Work required »
In the data that follows, find the line with "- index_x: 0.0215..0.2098"; transcribe it, every later line up to the one with "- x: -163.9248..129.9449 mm", and that line as well, exactly and with no others.

Stored items »
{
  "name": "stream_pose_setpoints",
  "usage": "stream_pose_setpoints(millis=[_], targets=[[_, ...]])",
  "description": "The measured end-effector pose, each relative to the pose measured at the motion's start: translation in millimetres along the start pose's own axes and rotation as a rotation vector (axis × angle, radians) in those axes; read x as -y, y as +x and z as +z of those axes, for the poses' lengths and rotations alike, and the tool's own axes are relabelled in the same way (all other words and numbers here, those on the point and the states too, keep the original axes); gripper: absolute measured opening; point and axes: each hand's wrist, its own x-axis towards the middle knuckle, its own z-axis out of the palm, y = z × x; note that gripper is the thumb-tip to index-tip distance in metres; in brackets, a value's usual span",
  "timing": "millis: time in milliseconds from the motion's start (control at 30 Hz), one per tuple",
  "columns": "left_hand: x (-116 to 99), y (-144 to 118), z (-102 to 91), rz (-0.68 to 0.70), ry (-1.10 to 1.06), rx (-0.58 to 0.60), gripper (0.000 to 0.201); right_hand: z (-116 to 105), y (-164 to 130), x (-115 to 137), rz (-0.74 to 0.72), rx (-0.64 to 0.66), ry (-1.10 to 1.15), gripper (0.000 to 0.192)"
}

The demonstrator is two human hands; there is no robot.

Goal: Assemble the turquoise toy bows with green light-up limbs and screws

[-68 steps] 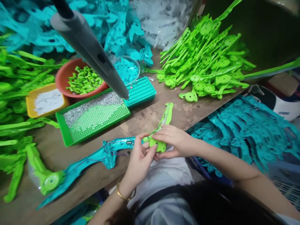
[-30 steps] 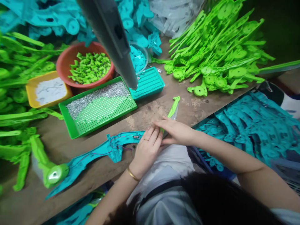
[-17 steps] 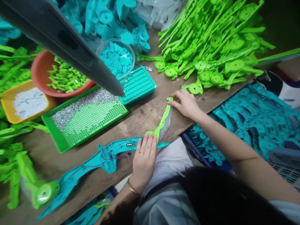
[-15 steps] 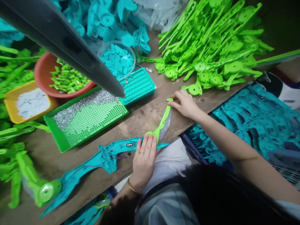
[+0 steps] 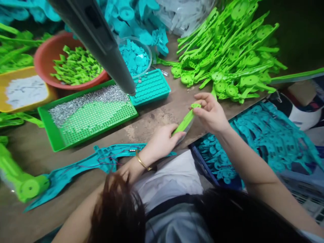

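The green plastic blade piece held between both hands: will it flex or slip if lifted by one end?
The green blade piece looks thin and long, so it probably flexes a little yet holds its shape. It spans from left hand to right hand without sagging, suggesting it is light. Its smooth moulded surface may be slightly slippery; the round end gives a better grip.

Plastic strip [image 5: 185, 122]: bright green. Long flat part [image 5: 83, 165]: teal, with purple wires. Perforated tray [image 5: 87, 116]: green, holding silver screws. Small tray [image 5: 151, 88]: teal, scalloped rows. Bowl [image 5: 48, 55]: red-orange, green pieces inside. Bin [image 5: 15, 72]: yellow, white contents. Bracelet [image 5: 141, 162]: gold. Tabletop [image 5: 152, 121]: worn brown.
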Motion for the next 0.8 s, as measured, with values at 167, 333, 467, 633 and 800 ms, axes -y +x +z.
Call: stream_pose_setpoints(millis=[167, 333, 467, 633, 800], targets=[[3, -2, 3.2, -0.014, -0.172, -0.012, 0.029, 22, -15, -14, 0.049, 0.262, -0.184, 0.040], [9, -3, -12.1, 0.012, -0.166, 0.076, 0.028, 33, -17, -28, -0.049, 0.132, -0.137, 0.038], [14, -7, -23.1, 0.032, -0.041, 0.186, 0.024, 27, -17, -29, -0.022, 0.163, -0.071, 0.038], [18, -13, -14.0, 0.103, -0.084, 0.096, 0.029, 35, -27, -30, 0.102, 0.380, 0.005, 0.035], [22, -17, -19.4, 0.122, 0.037, 0.131, 0.028, 44, -29, -37, -0.021, 0.307, 0.113, 0.022]])
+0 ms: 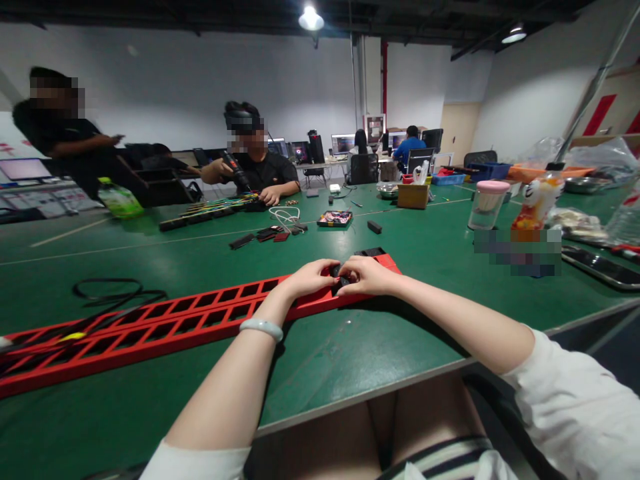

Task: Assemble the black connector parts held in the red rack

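Note:
A long red frame (165, 323) with rows of rectangular openings lies across the green table (350, 347), running from the left edge to the middle. My left hand (307, 278) and my right hand (365, 275) meet over its right end, fingers pinched together on a small black part (339, 277) seated in the frame. Most of that part is hidden by my fingers. A pale bangle (261, 327) sits on my left wrist.
Black cables (117, 293) lie left of the frame. Loose black pieces (270, 235), a white cord (286, 217) and a small tray (335, 218) sit mid-table. A person across the table holds a power screwdriver (234, 170). Cup (486, 204), bottle and bags crowd the right side.

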Demonstrator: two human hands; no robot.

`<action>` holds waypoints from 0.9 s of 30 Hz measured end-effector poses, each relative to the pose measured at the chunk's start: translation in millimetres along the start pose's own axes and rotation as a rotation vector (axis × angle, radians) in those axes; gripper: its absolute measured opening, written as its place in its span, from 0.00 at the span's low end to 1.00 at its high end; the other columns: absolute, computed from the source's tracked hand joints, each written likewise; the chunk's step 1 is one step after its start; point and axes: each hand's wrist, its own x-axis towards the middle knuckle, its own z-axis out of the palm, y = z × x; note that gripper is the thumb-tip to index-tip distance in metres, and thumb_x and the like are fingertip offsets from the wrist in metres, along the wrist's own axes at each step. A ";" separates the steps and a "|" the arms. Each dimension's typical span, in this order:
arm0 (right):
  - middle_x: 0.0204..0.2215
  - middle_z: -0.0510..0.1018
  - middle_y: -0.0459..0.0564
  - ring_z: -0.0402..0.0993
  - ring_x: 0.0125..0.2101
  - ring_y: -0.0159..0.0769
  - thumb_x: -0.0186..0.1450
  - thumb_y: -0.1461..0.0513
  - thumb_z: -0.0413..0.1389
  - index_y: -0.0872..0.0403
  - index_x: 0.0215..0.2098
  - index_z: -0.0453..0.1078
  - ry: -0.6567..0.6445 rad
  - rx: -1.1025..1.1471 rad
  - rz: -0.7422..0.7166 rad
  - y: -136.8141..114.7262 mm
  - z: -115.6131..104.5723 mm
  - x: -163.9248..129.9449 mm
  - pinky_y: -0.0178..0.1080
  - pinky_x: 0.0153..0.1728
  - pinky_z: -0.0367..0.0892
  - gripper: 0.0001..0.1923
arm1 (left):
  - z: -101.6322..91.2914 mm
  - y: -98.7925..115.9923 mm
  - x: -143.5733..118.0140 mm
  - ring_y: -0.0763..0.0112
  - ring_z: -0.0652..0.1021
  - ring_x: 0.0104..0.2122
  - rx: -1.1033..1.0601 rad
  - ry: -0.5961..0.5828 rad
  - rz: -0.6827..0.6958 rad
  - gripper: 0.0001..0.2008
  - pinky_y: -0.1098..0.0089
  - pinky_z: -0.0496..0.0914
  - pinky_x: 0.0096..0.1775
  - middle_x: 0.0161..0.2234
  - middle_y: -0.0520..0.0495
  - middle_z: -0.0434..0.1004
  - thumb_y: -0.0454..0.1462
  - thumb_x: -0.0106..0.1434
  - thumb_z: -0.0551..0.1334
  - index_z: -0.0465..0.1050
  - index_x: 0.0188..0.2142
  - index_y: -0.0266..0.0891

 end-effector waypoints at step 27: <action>0.26 0.68 0.45 0.60 0.25 0.28 0.46 0.51 0.61 0.58 0.31 0.68 -0.024 0.001 0.152 -9.0 1.1 4.2 0.30 0.24 0.53 0.21 | -5.0 5.8 2.0 0.62 0.69 0.46 -0.053 -0.093 0.022 0.24 0.67 0.61 0.48 0.48 0.46 0.68 0.36 0.49 0.54 0.65 0.48 0.35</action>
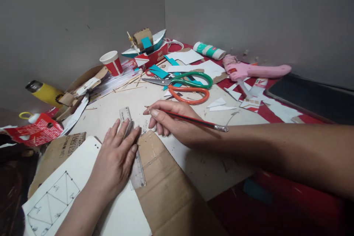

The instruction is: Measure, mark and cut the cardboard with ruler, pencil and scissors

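While the left hand (117, 156) presses spread fingers flat on a clear plastic ruler (133, 147) to steady it along the brown corrugated cardboard sheet (163, 184) at lower centre, the right hand (168, 118) pinches one red pencil (193, 120), apparently ruling a line. Behind, two pairs of scissors lie crossed, green-handled (193, 79) over orange-handled (190, 95), beside one pink glue gun (249, 69).
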`<move>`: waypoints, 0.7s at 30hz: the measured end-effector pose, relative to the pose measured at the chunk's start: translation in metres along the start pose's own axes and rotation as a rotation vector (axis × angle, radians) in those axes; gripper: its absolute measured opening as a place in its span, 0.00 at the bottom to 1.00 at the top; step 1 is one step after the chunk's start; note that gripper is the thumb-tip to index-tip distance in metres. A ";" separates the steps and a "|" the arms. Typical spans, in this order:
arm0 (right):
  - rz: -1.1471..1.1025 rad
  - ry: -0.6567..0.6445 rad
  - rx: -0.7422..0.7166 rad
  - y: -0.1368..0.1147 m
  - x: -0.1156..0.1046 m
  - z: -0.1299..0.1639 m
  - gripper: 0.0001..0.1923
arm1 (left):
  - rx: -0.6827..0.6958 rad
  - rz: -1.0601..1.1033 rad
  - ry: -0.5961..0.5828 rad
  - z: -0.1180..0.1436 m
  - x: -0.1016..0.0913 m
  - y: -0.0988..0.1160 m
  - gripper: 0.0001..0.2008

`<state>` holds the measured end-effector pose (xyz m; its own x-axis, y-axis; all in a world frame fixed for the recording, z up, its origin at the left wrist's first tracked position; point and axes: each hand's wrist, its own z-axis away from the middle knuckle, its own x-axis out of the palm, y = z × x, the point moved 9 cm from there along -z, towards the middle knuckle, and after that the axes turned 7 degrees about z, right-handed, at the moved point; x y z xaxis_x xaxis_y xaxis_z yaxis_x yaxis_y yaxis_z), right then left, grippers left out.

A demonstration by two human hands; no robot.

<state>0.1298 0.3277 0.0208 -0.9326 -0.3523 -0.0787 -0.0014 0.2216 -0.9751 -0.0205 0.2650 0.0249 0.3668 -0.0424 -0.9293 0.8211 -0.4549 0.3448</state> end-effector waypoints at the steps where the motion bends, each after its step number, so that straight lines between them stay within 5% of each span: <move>1: 0.006 -0.004 -0.005 0.000 0.000 0.000 0.10 | -0.011 -0.016 -0.063 0.000 0.008 -0.005 0.24; 6: 0.039 -0.023 -0.004 0.003 0.001 0.000 0.10 | -0.077 -0.053 -0.183 0.003 0.021 -0.020 0.26; 21: 0.159 0.005 -0.134 -0.004 -0.002 0.000 0.11 | -0.005 -0.135 -0.166 0.006 0.021 -0.018 0.31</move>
<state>0.1322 0.3273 0.0246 -0.9266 -0.2992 -0.2278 0.0978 0.3931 -0.9143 -0.0297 0.2672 -0.0011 0.1771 -0.1273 -0.9759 0.8601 -0.4620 0.2163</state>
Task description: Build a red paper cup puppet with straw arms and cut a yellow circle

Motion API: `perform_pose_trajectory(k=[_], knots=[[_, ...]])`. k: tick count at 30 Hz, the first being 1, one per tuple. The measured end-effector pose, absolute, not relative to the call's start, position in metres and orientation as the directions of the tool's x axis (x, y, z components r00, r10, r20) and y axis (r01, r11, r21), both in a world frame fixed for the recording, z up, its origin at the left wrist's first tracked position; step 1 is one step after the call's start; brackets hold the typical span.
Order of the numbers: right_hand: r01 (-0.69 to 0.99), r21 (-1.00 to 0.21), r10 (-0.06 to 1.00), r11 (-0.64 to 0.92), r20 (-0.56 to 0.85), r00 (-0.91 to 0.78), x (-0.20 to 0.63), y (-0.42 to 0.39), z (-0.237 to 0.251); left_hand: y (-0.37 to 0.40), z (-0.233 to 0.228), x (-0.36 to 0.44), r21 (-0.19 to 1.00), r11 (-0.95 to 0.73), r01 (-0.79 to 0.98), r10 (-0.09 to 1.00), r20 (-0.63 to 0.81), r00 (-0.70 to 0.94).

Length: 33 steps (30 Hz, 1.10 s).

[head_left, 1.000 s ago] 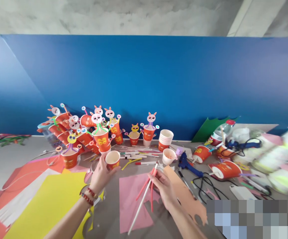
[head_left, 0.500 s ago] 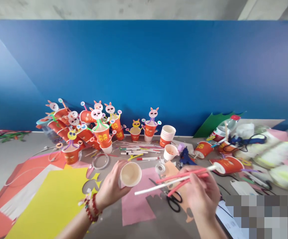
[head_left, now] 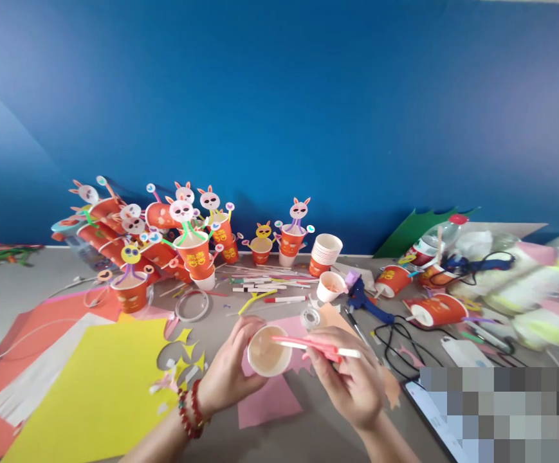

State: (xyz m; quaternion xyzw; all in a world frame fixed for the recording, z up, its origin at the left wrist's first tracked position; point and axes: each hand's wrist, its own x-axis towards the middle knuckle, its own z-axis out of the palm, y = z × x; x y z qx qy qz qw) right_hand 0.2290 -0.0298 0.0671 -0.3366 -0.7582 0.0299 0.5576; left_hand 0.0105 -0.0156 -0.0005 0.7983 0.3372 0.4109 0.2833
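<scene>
Since half a second ago the straws (head_left: 308, 344) have swung in from pointing off to the right, and their tips now lie across the mouth of the paper cup (head_left: 269, 351). Fingers of the left hand (head_left: 231, 370) wrap the cup from behind, tilting its opening toward the right hand (head_left: 351, 379), which pinches three straws, two pink and one white, level with the rim, apparently so they can enter the cup. Both are held above a pink sheet (head_left: 269, 402). Beyond lie one blue glue gun (head_left: 363, 302), a stack of cups (head_left: 325, 252) and one tape ring (head_left: 192, 305).
</scene>
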Motion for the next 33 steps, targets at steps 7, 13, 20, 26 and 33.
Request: perform_pose_trajectory(k=[7,13,20,26,33], knots=[[0.376,-0.441,0.544,0.815,0.806,-0.234,0.221,-0.027,0.062,-0.013,-0.004,0.013,0.733,-0.599,0.321,0.780,0.443,0.442],[0.385,-0.469,0.572,0.795,0.791,-0.219,0.220,-0.026,0.057,-0.013,-0.005,0.013,0.753,-0.583,0.306,0.791,0.438,0.428],[0.409,-0.530,0.647,0.743,0.725,-0.236,0.218,-0.019,0.056,-0.014,-0.005,0.011,0.802,-0.547,0.239,0.800,0.417,0.430],[0.388,-0.675,0.778,0.628,0.524,-0.348,0.220,-0.015,0.060,-0.013,-0.005,0.007,0.868,-0.462,0.182,0.817,0.337,0.467],[0.376,-0.775,0.834,0.507,0.333,-0.439,0.219,-0.010,0.086,-0.011,-0.006,0.008,0.877,-0.466,0.121,0.773,0.336,0.539]])
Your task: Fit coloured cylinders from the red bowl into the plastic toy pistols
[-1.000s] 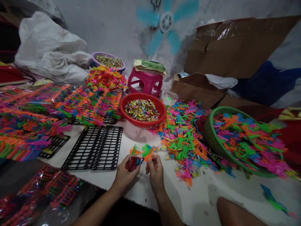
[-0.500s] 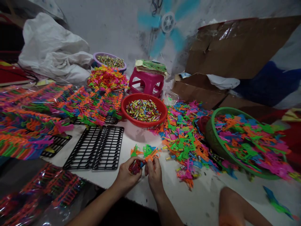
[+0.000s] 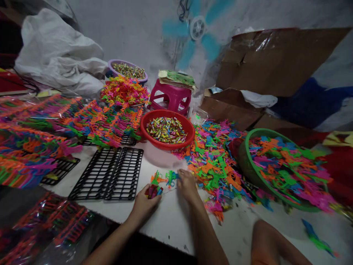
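My left hand (image 3: 145, 207) is curled around a small bunch of red and blue pieces (image 3: 153, 191), too dark to name exactly. Just beyond it on the white table lie an orange toy gun (image 3: 161, 179) with a green piece and a green toy gun (image 3: 170, 178). The curled fingers of my right hand (image 3: 188, 186) are at a blue toy gun (image 3: 176, 176) beside them; their tips are partly hidden. A loose pile of bright plastic toy guns (image 3: 217, 169) spreads just right of this hand.
Black racks (image 3: 124, 176) lie to the left, near rows of racked toys (image 3: 35, 147). A red basin (image 3: 145, 134) of small wrapped tubes stands ahead, a green basket (image 3: 245, 162) of toys to the right. Another person's bent arm (image 3: 266, 239) rests at the lower right.
My hands have moved apart. The right one has gone right and forward to the table, and the orange toy gun it held no longer shows in it. The left still holds its bunch.
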Demonstrator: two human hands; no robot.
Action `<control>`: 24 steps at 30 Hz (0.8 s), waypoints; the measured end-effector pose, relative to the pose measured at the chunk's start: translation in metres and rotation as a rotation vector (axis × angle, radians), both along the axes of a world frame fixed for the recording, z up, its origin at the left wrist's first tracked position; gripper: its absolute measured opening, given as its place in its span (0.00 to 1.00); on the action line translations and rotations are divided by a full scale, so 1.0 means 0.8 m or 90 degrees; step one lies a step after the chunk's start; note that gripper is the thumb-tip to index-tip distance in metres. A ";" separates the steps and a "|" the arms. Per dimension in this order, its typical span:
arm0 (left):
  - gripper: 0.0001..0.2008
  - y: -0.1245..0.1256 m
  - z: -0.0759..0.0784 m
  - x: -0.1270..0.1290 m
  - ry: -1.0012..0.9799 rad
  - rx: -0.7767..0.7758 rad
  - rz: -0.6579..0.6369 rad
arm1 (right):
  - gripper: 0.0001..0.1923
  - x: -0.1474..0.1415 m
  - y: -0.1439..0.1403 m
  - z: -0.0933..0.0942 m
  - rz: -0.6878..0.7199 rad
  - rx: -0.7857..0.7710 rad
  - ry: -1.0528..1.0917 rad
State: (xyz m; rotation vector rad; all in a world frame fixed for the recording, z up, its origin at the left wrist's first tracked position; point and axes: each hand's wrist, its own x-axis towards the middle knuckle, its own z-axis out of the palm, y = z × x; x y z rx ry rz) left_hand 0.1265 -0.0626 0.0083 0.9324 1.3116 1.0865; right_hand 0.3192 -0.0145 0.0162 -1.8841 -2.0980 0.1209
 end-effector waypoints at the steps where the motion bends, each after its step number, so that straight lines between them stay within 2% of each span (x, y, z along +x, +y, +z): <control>1: 0.12 0.001 0.001 -0.002 0.014 0.010 0.000 | 0.18 -0.013 -0.001 -0.006 0.036 -0.015 -0.013; 3: 0.12 0.004 0.005 -0.006 0.004 -0.001 0.008 | 0.16 -0.032 -0.005 -0.013 0.059 -0.019 -0.035; 6: 0.14 0.005 0.010 -0.009 -0.049 -0.046 0.035 | 0.10 -0.042 -0.010 -0.018 0.022 0.018 -0.025; 10: 0.14 0.004 0.015 -0.008 -0.089 -0.064 0.023 | 0.10 -0.032 -0.012 -0.029 -0.092 0.083 0.097; 13: 0.13 0.005 0.016 -0.005 -0.071 -0.051 0.018 | 0.10 -0.026 -0.013 -0.033 -0.128 0.084 0.247; 16: 0.11 0.007 0.011 -0.004 -0.013 -0.012 0.032 | 0.06 -0.029 -0.017 -0.027 -0.132 0.053 0.415; 20: 0.10 0.008 0.007 -0.006 0.039 0.040 0.049 | 0.13 -0.048 -0.032 -0.008 -0.114 -0.017 0.535; 24: 0.12 0.009 0.021 -0.011 0.040 0.061 0.017 | 0.14 -0.078 -0.054 0.015 -0.043 -0.128 0.750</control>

Task result »
  - index_x: 0.0215..0.2098
  - index_z: -0.0453..0.1078
  - ry: -0.6567..0.6445 rad
  - rx: -1.1025..1.1471 rad
  - rz: -0.7422..0.7166 rad
  - y: -136.8141..114.7262 mm
  - z: -115.6131..104.5723 mm
  - x: -163.9248..129.9449 mm

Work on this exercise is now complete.